## YOUR INSTRUCTIONS
For this exercise, output every line of the data as it stands.

## GIVEN DATA
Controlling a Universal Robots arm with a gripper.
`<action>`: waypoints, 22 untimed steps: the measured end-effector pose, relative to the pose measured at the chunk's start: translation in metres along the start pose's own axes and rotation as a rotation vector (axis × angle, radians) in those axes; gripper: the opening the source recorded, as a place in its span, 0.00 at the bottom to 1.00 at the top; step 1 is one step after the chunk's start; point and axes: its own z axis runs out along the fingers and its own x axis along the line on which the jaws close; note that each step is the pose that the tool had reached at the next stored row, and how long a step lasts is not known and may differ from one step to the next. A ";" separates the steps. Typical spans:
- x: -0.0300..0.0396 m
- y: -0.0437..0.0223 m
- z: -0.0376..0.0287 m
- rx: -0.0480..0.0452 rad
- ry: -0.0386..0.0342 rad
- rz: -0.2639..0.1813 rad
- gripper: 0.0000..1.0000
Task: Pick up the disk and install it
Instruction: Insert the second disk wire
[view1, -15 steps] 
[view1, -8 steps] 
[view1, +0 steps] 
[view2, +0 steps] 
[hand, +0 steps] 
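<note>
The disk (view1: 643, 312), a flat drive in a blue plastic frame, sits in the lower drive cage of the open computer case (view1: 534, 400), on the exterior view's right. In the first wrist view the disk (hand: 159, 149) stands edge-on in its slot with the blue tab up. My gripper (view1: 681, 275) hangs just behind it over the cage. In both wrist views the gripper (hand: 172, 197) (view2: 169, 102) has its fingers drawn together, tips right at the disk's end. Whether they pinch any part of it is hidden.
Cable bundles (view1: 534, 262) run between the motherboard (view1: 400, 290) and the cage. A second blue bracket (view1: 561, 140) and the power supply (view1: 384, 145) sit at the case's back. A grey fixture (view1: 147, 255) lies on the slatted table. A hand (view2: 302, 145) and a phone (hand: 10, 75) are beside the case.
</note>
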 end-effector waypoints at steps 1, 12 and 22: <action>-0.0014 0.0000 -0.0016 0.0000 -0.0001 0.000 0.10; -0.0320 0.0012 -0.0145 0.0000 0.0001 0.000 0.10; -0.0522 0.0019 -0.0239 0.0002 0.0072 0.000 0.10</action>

## EXERCISE SOLUTION
Controlling a Universal Robots arm with a gripper.
`<action>`: waypoints, 22 untimed steps: the measured end-effector pose, relative to the pose measured at the chunk's start: translation in metres along the start pose's own axes and rotation as a rotation vector (axis × angle, radians) in those axes; gripper: the opening the source recorded, as a place in its span, 0.00 at the bottom to 1.00 at the top; step 1 is one step after the chunk's start; point and axes: its own z axis runs out along the fingers and its own x axis along the line on which the jaws close; note that each step is the pose that the tool had reached at the next stored row, and how long a step lasts is not known and may differ from one step to the next. A ";" separates the steps. Typical spans:
- x: -0.0300..0.0396 m
- y: -0.0437..0.0223 m
- z: -0.0376..0.0287 m
- rx: -0.0480..0.0452 rad
- ry: -0.0386..0.0342 rad
- rz: -0.2639..0.1813 rad
- gripper: 0.0000..1.0000
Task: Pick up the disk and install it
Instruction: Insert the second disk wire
[view1, -15 steps] 
[view1, -8 steps] 
[view1, +0 steps] 
[view2, +0 steps] 
[hand, +0 steps] 
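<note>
The disk (view1: 643, 312), a flat drive in a blue plastic frame, sits in the lower drive cage of the open computer case (view1: 534, 400), on the exterior view's right. In the first wrist view the disk (hand: 159, 149) stands edge-on in its slot with the blue tab up. My gripper (view1: 681, 275) hangs just behind it over the cage. In both wrist views the gripper (hand: 172, 197) (view2: 169, 102) has its fingers drawn together, tips right at the disk's end. Whether they pinch any part of it is hidden.
Cable bundles (view1: 534, 262) run between the motherboard (view1: 400, 290) and the cage. A second blue bracket (view1: 561, 140) and the power supply (view1: 384, 145) sit at the case's back. A grey fixture (view1: 147, 255) lies on the slatted table. A hand (view2: 302, 145) and a phone (hand: 10, 75) are beside the case.
</note>
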 end-effector waypoints at steps 1, 12 and 22: <action>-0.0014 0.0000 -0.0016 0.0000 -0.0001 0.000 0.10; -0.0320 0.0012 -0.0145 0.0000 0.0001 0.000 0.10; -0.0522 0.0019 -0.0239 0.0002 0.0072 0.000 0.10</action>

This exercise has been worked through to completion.